For this exercise, copy out each line of the material below that includes "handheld".

[Start of section]

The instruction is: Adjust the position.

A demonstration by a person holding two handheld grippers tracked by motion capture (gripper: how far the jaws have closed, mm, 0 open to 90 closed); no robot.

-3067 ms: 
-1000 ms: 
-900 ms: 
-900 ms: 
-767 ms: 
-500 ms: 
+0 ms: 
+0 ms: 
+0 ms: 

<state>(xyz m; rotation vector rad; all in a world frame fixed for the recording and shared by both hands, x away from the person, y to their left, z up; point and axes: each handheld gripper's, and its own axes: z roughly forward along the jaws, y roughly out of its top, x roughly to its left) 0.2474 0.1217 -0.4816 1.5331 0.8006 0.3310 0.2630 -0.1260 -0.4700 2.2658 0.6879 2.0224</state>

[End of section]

SOLUTION BELOW –
A demonstration by a person holding two handheld grippers tracked by motion capture (gripper: how far the jaws have closed, mm, 0 open to 90 closed); no robot.
<state>(xyz m; rotation vector rad; all in a world frame fixed for the recording and shared by both hands, x away from the person, y to their left, z up; point and axes: each handheld gripper's, and its own axes: z roughly forward along the jaws, y roughly out of its top, x roughly to its left) 0.2474 0.1217 -0.4816 1.5331 0.8006 0.3310 0.2630 -0.1260 -0.4700 2.2658 0.6879 2.0224</state>

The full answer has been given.